Cts. Eki 12th, 2024

Geçtiğimiz hafta, ikinci kez olarak ailece Bosna-Hersek’e seyahatte bulunduk. Bu kez, daha önce gezip görme imkanı bulamadığımız birçok şehir ve kasaba dahil olmak üzere, gezip görme, gözlemleme imkanı bulduk.

Esasen, şahsen Balkanlarla kurduğumuz irtibat 1991’lere kadar dayanıyor. Bosna savaşı sırasında da bölge ile yakından alakadar olmuştuk. Bugüne değin Balkanlarla ilgili bir hayli makale de kaleme aldık.

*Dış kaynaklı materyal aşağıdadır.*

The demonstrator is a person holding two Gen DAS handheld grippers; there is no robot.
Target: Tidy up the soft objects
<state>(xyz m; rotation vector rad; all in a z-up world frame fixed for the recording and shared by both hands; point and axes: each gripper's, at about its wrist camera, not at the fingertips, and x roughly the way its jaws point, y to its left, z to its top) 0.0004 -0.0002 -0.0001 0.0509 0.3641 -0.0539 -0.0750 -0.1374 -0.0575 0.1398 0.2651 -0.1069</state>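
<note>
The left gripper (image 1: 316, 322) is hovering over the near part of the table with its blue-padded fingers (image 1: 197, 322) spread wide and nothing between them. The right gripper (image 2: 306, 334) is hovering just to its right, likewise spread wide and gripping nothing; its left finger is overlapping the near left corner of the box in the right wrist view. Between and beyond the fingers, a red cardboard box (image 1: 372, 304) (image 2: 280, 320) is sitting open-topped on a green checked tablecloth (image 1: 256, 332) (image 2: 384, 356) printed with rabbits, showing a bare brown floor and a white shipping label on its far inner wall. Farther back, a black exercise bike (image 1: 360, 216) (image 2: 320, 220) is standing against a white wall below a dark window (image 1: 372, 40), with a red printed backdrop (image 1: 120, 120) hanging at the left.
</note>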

20. Yüzyılın başlarında, özellikle Balkan savaşlarından sonra Meriç’in ötesi ile tedricen kesilen alaka, dahası alakasızlık, 1991’e, Doğu Bloku’nun çöküşüne değin sürdü. Türkiye en büyük Balkan/Rumelili Müslüman Diasporasını barındıran ülke olmasına rağmen, geçen yüzyıl başındaki savaşlar ve toprak kayıpları, göçler ve bunun sonucunda imparatorluktan ulus-devlete geçiş ve resmi ideoloji Meriç’in batısı ile bağların kopmasına yol açtı. 1992’de başlayan Bosna Savaşı Türkiye’deki başta muhafazakâr çevreler olmak üzere birçok kimsenin ilgisini yaklaşık 70-80 yıl sonra bölgeye tekrar yöneltti. Ancak, yaşanan travmalar/savaşlar/göçler ve resmi ideolojinin kronik ilgisizlik/kayıtsızlık dayatması bu ilginin yeterli bir düzeye ulaşmasına hep engel teşkil etti. Bu yüzden geçen 25 yıl zarfında bu hususlarda çok zaman kaybedip, fırsatlar kaçırdık.
Türkiye’de resmi ideolojinin dayatmasıyla on yıllarca “Meriç’in ötesi cehennem” politikası empoze edilmiştir. “Bizim anavatanımız Anadolu, Balkanlardaki 500 yıllık dönem anlamsız bir maceraydı, vatanımıza geri döndük” söylemi Rumeli/Balkan asıllı vatandaşlar arasında yaygınlaştırılarak, Balkanlar/Rumeli ile bağların tekrar inşasının önüne geçilmiştir.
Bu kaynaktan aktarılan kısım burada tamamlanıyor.